Business In Brief [Archives:2006/957/Business & Economy]
WB approves country assistance strategy
The World Bank approved the 2006-2009 Country Assistance Strategy for Yemen. The strategy will provide assistance to Yemen by increasing non-oil growth, improving human development outcomes, improving fiscal sustainability, and addressing the natural resource sustainability crisis. The strategy will provide about $400 million (USD) in IDA (International Development Association) credits to Yemen through a selective program of lending operations as well as a strategic program of analytical and learning services.
USAID may increase assistance to Yemen
Mike Sarahan, the director of USAID in Yemen, indicated that the U.S. plans to increase its economic assistance to Yemen to $400-500 million (USD) annually from the current $45 million provided that the government of Yemen continues its economic reform package, and intensifies its efforts towards realizing the Millennium Development Goals.
FAO provides $285,000 for fisheries
A cooperation agreement was signed by Yemen and the Food and Agriculture Organization (FAO) of the United Nations that will create an information system to support the infrastructure of the fisheries industry. The system will assist in the tasks of statistical, marketing, and resource management of Yemen's fisheries in order to better develop the industry.
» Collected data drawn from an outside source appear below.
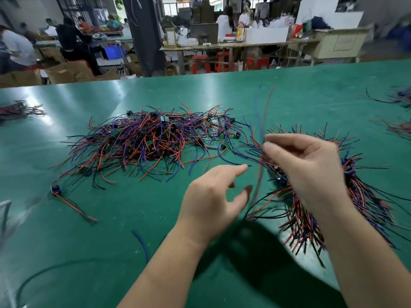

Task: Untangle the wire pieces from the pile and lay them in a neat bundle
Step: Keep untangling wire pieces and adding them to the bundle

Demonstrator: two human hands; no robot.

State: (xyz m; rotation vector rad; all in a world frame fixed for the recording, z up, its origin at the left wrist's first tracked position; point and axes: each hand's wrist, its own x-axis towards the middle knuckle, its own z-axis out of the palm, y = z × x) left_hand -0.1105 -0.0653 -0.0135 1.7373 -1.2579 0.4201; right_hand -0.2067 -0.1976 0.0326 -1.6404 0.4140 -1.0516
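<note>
right grip (307, 165): fingertips pinch a blurred wire piece (268, 107) that rises above the desk (77, 252)
left grip (213, 196): wide, fingers relaxed, holding nothing
pile (142, 141): tangled red, blue and black wires, mid-desk
bundle (367, 196): under the right grip, beside the pile
writing: label on the background bottle (239, 34) too blurred to read

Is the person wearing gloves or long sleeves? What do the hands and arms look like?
No gloves and no sleeves. The left hand and the right hand are both bare, with no rings that show. The two forearms are bare too, all the way to the bottom edge of the picture, and no watch or bracelet shows on either wrist.
</note>
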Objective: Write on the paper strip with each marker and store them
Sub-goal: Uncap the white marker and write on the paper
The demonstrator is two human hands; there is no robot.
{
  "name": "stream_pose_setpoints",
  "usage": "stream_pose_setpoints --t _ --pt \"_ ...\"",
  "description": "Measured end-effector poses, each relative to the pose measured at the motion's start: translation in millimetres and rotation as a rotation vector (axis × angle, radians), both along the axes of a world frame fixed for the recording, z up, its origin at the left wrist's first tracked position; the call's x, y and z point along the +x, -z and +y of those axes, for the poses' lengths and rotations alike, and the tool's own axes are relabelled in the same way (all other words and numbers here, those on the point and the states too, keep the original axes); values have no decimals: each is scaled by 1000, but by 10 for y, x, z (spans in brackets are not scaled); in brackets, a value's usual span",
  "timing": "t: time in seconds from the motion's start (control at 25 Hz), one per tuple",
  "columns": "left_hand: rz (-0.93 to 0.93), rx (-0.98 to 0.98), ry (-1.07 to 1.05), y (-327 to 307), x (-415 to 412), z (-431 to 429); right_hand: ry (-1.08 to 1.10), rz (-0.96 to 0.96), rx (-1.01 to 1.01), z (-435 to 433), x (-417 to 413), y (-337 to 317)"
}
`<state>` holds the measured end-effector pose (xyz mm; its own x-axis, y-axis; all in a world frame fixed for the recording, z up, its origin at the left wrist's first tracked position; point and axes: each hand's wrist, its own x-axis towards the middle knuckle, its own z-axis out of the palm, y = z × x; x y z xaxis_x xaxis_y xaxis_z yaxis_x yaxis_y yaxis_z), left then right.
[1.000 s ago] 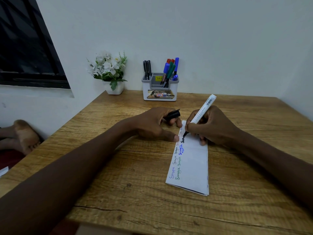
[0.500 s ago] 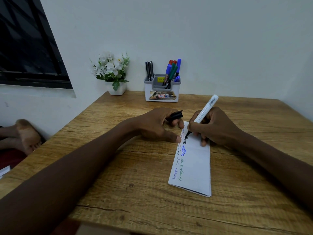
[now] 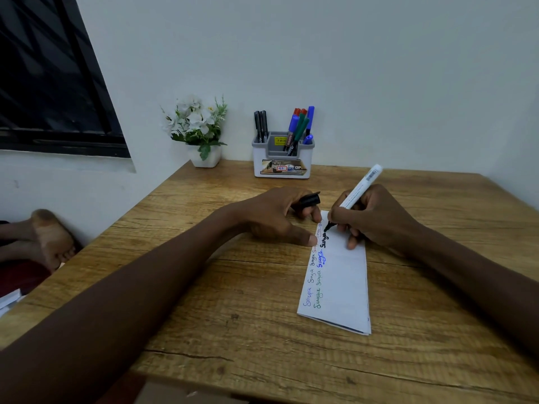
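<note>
The paper strip (image 3: 341, 275) lies on the desk (image 3: 233, 330) right in front of the person, its long axis running away from them and leaning slightly to their left at the far end. Both hands sit at that far end. The right hand (image 3: 370, 217) is closed in a writing grip around a white-barrelled black marker (image 3: 354, 195), whose tip is down on the paper at the end of a bold black word; the barrel slants up and away to the right. The left hand (image 3: 280, 217) rests beside the strip's left edge, thumb touching the paper to pin it, with the fingers curled around the marker's black cap (image 3: 310, 199).

From where I stand, the next thing that matters is how close cap and tip are: the cap sits just left of the marker tip, so capping looks like a short meeting of the two hands above the strip.

The pen holder (image 3: 282, 158) stands against the wall straight beyond the hands, well apart from them, with black pens in its left slot and coloured markers in its right. Nothing lies between the hands and the holder. A white flower pot (image 3: 205, 158) stands to the holder's left, off the likely path. The right hand, holding the marker, seems best placed to reach forward.
</note>
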<state>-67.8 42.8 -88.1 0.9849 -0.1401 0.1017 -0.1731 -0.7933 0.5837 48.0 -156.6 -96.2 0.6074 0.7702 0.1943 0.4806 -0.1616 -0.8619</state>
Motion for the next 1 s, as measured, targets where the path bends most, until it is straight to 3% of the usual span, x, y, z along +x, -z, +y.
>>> stream_pose_setpoints --t 0.12,0.4,0.56,0.8,1.0 --pt "15 -4 -2 -16 -4 -15 11 25 15 -3 15 11" --pt "-63 -146 -118 58 39 -9 10 381 349 -36 88 14" --pt "-142 -82 -86 121 65 19 91 327 432 -63 122 37" --pt "-167 -119 -139 147 96 13 -8 589 534 -39 176 29" --pt "-113 -192 -152 146 93 16 35 595 545 -49 184 30"
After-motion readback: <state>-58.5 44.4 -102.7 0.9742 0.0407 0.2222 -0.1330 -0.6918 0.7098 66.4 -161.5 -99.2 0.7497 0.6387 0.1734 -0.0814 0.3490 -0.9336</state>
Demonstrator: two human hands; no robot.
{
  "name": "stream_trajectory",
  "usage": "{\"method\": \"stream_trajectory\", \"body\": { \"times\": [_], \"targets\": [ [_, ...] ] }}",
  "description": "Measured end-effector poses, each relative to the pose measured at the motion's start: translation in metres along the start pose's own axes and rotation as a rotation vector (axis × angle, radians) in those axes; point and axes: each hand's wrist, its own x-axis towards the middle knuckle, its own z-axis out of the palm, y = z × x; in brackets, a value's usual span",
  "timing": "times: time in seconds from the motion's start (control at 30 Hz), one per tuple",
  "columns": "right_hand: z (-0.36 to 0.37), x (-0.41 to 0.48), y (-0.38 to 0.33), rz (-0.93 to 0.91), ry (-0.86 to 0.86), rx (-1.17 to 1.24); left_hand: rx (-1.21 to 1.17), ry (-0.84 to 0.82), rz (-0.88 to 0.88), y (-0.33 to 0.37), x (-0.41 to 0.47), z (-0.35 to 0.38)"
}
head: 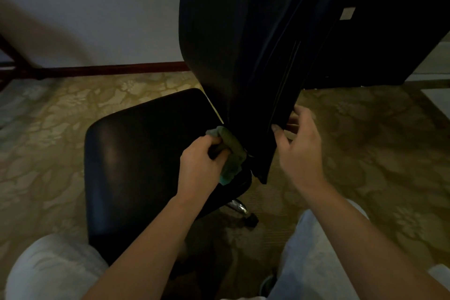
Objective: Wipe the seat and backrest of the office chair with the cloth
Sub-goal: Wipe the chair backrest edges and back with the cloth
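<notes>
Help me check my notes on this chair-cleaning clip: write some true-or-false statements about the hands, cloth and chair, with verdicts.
1. The left hand holds the crumpled green cloth. True.
2. The cloth sits at the front edge of the glossy black padded seat. False: it is at the rear, where the seat meets the tall black backrest.
3. The right hand holds the backrest's lower edge. True.
4. The chair stands on bare wooden boards. False: it stands on patterned beige carpet.
</notes>
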Motion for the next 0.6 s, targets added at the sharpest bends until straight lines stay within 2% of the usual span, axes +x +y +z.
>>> {"method": "stream_trajectory", "body": {
  "times": [0.17,0.43,0.6],
  "targets": [
    [0.004,-0.004,-0.001,0.031,0.010,-0.011,-0.047,0.075,0.084,0.021,0.016,0.006],
    [0.005,-0.004,-0.001,0.036,0.045,-0.025,-0.011,0.110,0.046,0.016,0.017,0.028],
    [0.006,-0.005,0.001,0.040,0.034,-0.027,0.031,0.024,0.002,0.002,0.009,0.036]
  ]
}}
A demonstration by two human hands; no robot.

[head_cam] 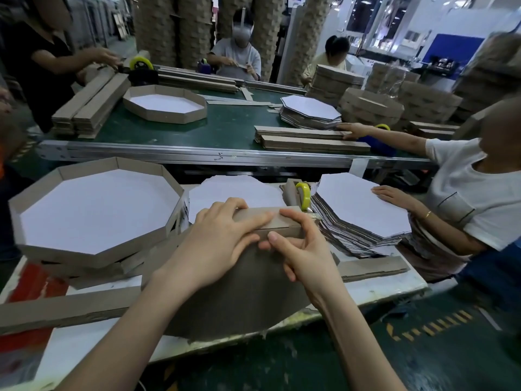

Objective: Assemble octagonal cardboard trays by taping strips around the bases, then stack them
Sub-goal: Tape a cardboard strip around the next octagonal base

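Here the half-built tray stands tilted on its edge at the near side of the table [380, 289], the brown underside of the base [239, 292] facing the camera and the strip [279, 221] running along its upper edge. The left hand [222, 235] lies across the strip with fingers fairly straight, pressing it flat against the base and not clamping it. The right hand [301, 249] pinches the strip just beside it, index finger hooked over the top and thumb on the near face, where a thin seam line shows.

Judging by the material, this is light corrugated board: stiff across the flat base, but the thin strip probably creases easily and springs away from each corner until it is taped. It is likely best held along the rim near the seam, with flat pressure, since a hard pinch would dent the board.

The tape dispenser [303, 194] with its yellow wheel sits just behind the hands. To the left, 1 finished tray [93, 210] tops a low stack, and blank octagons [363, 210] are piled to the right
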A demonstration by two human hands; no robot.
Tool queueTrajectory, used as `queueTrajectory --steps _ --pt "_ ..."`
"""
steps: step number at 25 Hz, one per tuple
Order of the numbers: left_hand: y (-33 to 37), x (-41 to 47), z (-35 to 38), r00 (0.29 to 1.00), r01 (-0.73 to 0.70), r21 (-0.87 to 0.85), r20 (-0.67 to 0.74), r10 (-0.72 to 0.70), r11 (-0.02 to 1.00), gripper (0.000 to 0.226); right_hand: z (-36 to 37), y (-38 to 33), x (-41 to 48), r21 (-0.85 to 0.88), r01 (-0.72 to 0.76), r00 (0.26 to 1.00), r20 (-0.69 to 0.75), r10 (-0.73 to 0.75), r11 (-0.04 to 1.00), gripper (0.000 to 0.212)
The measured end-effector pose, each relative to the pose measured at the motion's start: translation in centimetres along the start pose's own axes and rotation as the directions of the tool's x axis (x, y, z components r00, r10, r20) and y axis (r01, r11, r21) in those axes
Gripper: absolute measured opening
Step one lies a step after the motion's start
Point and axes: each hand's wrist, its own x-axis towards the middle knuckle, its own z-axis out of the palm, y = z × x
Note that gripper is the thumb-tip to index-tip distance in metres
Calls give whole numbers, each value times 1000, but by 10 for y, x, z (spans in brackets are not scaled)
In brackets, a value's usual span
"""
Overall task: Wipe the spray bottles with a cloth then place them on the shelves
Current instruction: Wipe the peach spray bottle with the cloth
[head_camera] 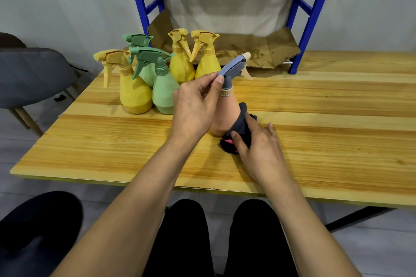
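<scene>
A peach spray bottle (pixel 225 112) with a grey-blue trigger head leans on the wooden table (pixel 326 132). My left hand (pixel 195 105) pinches its head from the left. My right hand (pixel 258 144) holds a dark cloth (pixel 239 126) with a pink patch against the bottle's lower right side. Behind and to the left stand three yellow bottles (pixel 134 94) (pixel 181 63) (pixel 208 60) and two green ones (pixel 163 92) (pixel 144 74).
A blue metal shelf frame (pixel 313 18) stands at the table's far edge, with stained cardboard (pixel 265 51) on its lowest level. A grey chair (pixel 33 78) sits to the left of the table. My dark-clothed legs show below the near edge.
</scene>
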Motion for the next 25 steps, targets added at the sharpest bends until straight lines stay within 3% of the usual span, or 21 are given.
queueTrajectory --steps 3,5,8,13,16,18,21,25 --pt "0 0 0 1000 8 3 -5 -8 1000 31 1 -5 4 -54 -21 998 -58 18 998 41" --pt "-4 0 -2 992 122 -120 44 -117 985 35 2 -8 7 -58 -26 997 -77 22 998 28" --pt "-13 5 -14 963 250 -251 162 -214 935 38 6 -10 6 -21 -5 996 -91 3 1000 33" --pt "-25 21 -35 934 171 -56 328 -143 984 32 12 -6 9 30 4 997 -71 -2 1000 39" --pt "-30 25 -36 883 222 -72 437 -169 972 30 14 -3 8 93 7 996 -86 1 996 40" --pt "-29 21 -31 897 240 -145 412 -162 960 21 13 -2 8 207 27 986 -166 8 978 40" --pt "-23 9 -14 949 275 -232 219 -226 933 18 9 -3 12 376 90 956 -292 26 922 36" --pt "-10 -6 13 945 318 -216 0 -326 923 24 3 -1 14 440 78 926 -365 98 895 34"
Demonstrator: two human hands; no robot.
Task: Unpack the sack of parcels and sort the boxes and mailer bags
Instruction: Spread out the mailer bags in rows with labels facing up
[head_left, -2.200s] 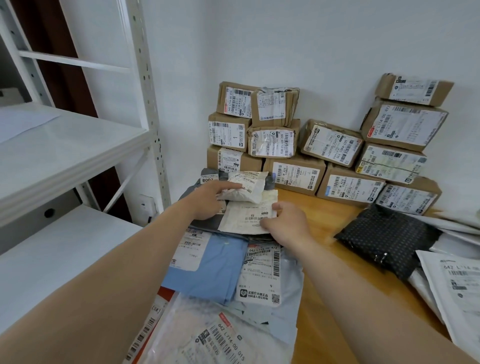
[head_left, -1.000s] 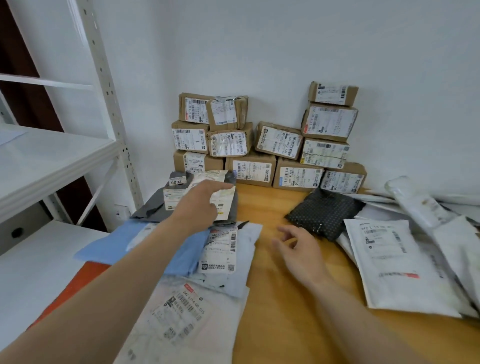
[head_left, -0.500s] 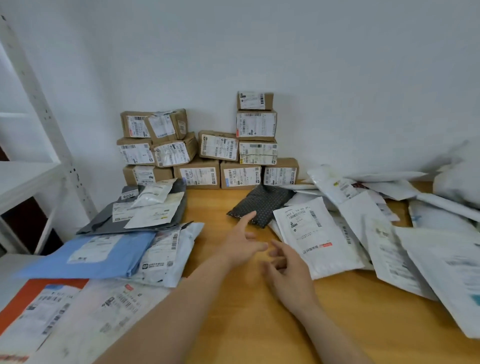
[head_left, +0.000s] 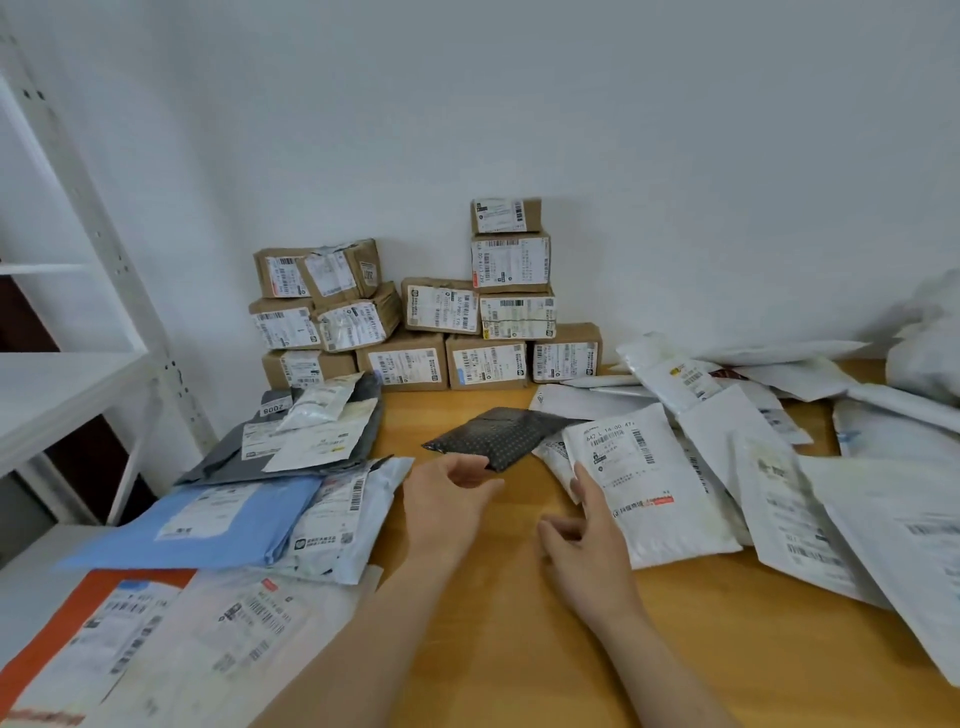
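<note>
Black dotted mailer bag (head_left: 501, 434) lies crosswise on the wooden table (head_left: 519, 649), just beyond the left hand (head_left: 447, 506), whose loosely curled fingers grip nothing. The right hand (head_left: 587, 551), fingers spread, touches the white mailer (head_left: 644, 488) at its left edge; the left hand looks nearer the black bag.

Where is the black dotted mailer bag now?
Head view, table centre: the black dotted mailer bag lies before the cardboard boxes, just beyond the left hand.

The left hand (head_left: 447, 501) has been drawn from the flat grey plastic mailer (head_left: 223, 460) at ten o'clock to the black dotted bag (head_left: 498, 434).
</note>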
Saudi Fund for Development funds electricity projects
The board of directors of the Saudi Fund for Development announced the establishment of a funding mechanism to finance electricity generation projects in Yemen. The initial plan is to finance the purchase of two power-generation facilities in Sana'a and Aden, each with the producing 60 megawatts per annum at a total cost of $100 million (USD).
Hodeida Industrial Zone to start construction
Abdullah Hahya Bukari received the finalized illustrations and plans for the Hodeida Industrial Zone, which included a three-phase construction plan. The first phase, that will see 41 percent of the plan implemented, is expected to start immediately and will contain food and textile industries; electric and engineering industries; metal and chemical industries; as well as ancillary industries that will support other industries within the zone.
Red Sea island to become luxury resort
The Yemeni Ministry of Tourism has signed an agreement with the Al-Miqati International Investments Group to rehabilitate the Yemeni island of Entofash located in the Red Sea across from the town of Al-Lohayat. The plan envisions the island becoming a world-class luxury resort. The rehabilitation plan includes the construction of an airport, a seaport, and a resort complex. Minister of tourism Mr. Nabil Al-Faqih, Minister of Tourism, and Rashed Al-Kaff, representative of the Miqati Group, signed the agreement.
SinoPec to start operations in Yemen in July
The SinoPec International Corporation of China will start explorations for oil in Block 69 in the Shabwa governorate in early July. A geological survey over 610 square kilometers will begin operations which are expected to continue for a few months. Progress reports will indicate if the survey has located any deposits that could increase the production capacity of Yemen. SinoPec has already had great success in oil exploration and production operations in several African countries.
YemenMobile announces public offer of shares
YemenMobile announced an ambitious plan to issue shares worth 45 perent of its capital. Shares are to be sold to the public through three schemes at 500 YR per share. The first scheme will sells 10 percent of the shares to employees of YemenMobile and employees of the Ministry of Telecommunications. The second scheme compromises of 14 percent of the total shares and these will be sold to banks, funds, and corporations. These entities will be able to buy a minimum of 4,000 shares and a maximum of 120,000 shares. The remaining 21 percent is to be sold directly to the public at a minimum of 20 shares and a maximum of 4,000 shares.
YemenMobile announced that its number of subscribers reached 500,000 in less than two years of operations, which exceeds their target of 320,000 by 36 percent.
Al-Dar Telecommunications acquires UniTel
Saudi-based Al-Dar Telecommunications acquired Yemeni telecommunication company Unitel, which is the third largest GSM operator in Yemen. The size of Al-Dar's investment will reach $335 million (USD) including a $149 million licensing fee to be paid by Al-Dar Telecommunications. The new GSM service is expected to offer advanced telecommunications solutions with the prospect of launching third generation (3-G) GSM mobile services in Yemen in 2007.
Saudi-German Hospital Group plans to build 29 medical facilities
After the successful launch of their first hospital in Yemen, the Saudi-German Hospital Group CEO Subhi AbdulJalil announced an ambitious plan to establish 29 more medical facilities in Yemen by 2015. These facilities are planned to include a medical training institute. Total investment planned by the Group is estimated at $3 billion (USD) and the facilities are projected to provide employment for over 50,000 people in Yemen.